» Your task
Beneath this line is the data. Output exactly the lines from the line with "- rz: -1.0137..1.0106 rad" to the line with "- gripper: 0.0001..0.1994", both ends included, and nothing more.

» Information shown
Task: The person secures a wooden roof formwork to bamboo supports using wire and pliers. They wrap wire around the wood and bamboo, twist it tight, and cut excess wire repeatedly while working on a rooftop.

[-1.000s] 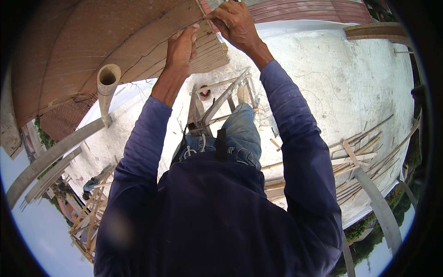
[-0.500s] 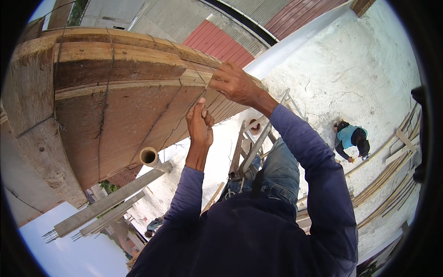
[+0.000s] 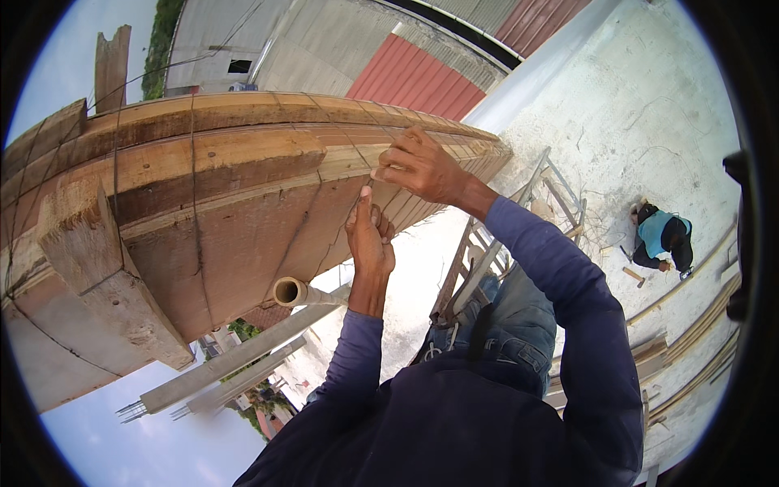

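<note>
A long wooden beam form (image 3: pixel 219 227) of boards and planks, wrapped at intervals with thin dark tie wire (image 3: pixel 195 162), stretches across the upper left. Against its side my right hand (image 3: pixel 426 168) is closed, thumb and fingers pinching a tie wire at the board's edge. Just below, my left hand (image 3: pixel 371 235) is closed too, its thumb pointing up along the same wire. The two hands almost meet at the wire. Fingers hide the wire's ends.
A pale pipe (image 3: pixel 296 291) juts out below my left hand. A ladder (image 3: pixel 471 276) stands beneath me. Far below on the white floor (image 3: pixel 617 138), a person in blue and black (image 3: pixel 664 235) crouches near a hammer (image 3: pixel 634 277) and long wooden strips (image 3: pixel 690 325). Concrete columns (image 3: pixel 235 369) extend at lower left.
The view has shifted, so the beam form, my hands and the crouching person appear farther right and lower. Both hands stay at the wire, with the right fingers slightly rearranged.
</note>
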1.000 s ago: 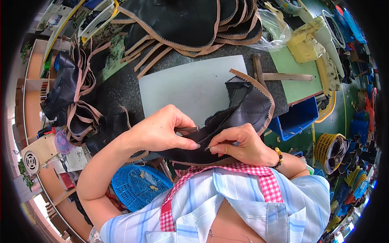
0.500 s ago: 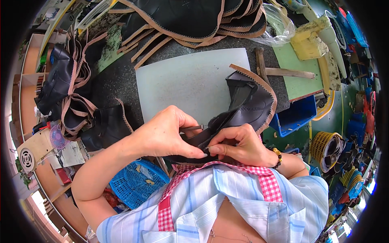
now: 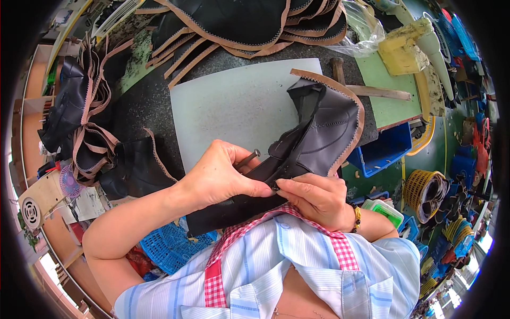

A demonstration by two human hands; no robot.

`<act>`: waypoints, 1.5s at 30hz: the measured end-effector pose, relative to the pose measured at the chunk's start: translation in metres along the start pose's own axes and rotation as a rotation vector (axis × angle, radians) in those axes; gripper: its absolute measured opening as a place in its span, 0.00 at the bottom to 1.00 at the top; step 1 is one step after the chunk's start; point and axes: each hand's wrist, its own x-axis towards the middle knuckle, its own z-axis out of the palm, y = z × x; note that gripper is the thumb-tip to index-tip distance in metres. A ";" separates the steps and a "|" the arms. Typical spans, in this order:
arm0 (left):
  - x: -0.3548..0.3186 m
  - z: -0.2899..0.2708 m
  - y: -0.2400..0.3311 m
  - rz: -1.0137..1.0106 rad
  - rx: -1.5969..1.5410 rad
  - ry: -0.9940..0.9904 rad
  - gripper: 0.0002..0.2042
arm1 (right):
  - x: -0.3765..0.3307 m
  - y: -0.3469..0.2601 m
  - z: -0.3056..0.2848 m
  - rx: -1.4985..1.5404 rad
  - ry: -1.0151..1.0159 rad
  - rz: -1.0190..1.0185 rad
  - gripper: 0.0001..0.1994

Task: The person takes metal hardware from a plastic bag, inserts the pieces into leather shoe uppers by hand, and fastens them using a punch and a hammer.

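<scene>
A black leather boot upper (image 3: pixel 332 127) with a tan zigzag-cut edge lies across the front of the white board (image 3: pixel 228 111) and reaches down to my lap. My left hand (image 3: pixel 212 173) is closed on its near part, thumb pressed on the leather. A metal rod with a flat round head (image 3: pixel 249 158) sticks out between the thumb and fingers of that hand. My right hand (image 3: pixel 319 199) pinches the upper beside my left thumb tip. A small dark bit shows at the pinch, too small to make out.
A wooden-handled hammer (image 3: pixel 382 92) lies right of the board. Uppers are stacked (image 3: pixel 223 24) at the back, and more uppers (image 3: pixel 69 106) pile up at left. A yellow block (image 3: pixel 401 48), blue bin (image 3: pixel 380 154) and blue basket (image 3: pixel 170 244) stand around.
The upper has tilted and its near part now spreads lower over my lap. My right fingers have straightened and turned over the pinch; the rod's head points further upward.
</scene>
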 end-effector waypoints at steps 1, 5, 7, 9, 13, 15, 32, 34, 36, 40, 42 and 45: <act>0.000 0.001 -0.002 -0.001 -0.001 -0.004 0.11 | -0.002 0.001 0.001 -0.017 0.006 -0.016 0.12; 0.001 0.006 -0.007 -0.010 -0.064 0.017 0.12 | -0.008 0.007 0.005 -0.031 0.002 -0.049 0.13; 0.000 0.008 -0.008 -0.010 -0.080 0.021 0.12 | -0.007 0.006 0.004 -0.022 -0.011 -0.038 0.13; -0.003 0.011 -0.008 0.010 -0.107 0.032 0.12 | -0.007 0.006 0.003 -0.012 -0.022 -0.030 0.13; -0.008 0.011 -0.009 0.099 0.077 0.060 0.12 | 0.000 -0.001 -0.004 0.394 -0.144 0.468 0.11; -0.012 0.014 -0.002 0.106 0.085 0.071 0.12 | -0.001 -0.001 -0.002 0.721 -0.038 0.736 0.12; -0.007 0.018 -0.005 0.094 0.186 0.024 0.10 | -0.008 0.008 -0.015 0.659 -0.250 0.809 0.08; -0.007 0.019 -0.002 0.094 0.227 0.021 0.10 | -0.009 0.005 -0.010 0.760 -0.164 0.794 0.07; -0.009 0.024 -0.001 0.190 0.303 0.058 0.10 | -0.010 0.005 -0.009 0.813 -0.116 0.783 0.08; -0.009 0.027 -0.003 0.211 0.379 0.055 0.11 | -0.011 0.004 -0.013 0.637 -0.123 0.640 0.07; -0.010 0.030 -0.003 0.245 0.376 0.092 0.12 | -0.012 0.005 -0.014 0.606 -0.144 0.642 0.06; -0.010 0.030 -0.006 0.217 0.334 0.093 0.11 | -0.012 0.008 -0.015 0.594 -0.138 0.612 0.06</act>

» Exercise result
  - rz: -1.0137..1.0106 rad
  - rx: -1.5969..1.5410 rad
  - ry: -0.9940..0.9904 rad
  - gripper: 0.0002..0.2042
arm1 (right):
  - x: -0.3765..0.3307 m
  - y: -0.3469..0.2601 m
  - z: -0.3056..0.2848 m
  - rx: -1.4985..1.5404 rad
  - ry: -1.0151..1.0159 rad
  - rz: -1.0190..1.0185 rad
  - gripper: 0.0001..0.1994

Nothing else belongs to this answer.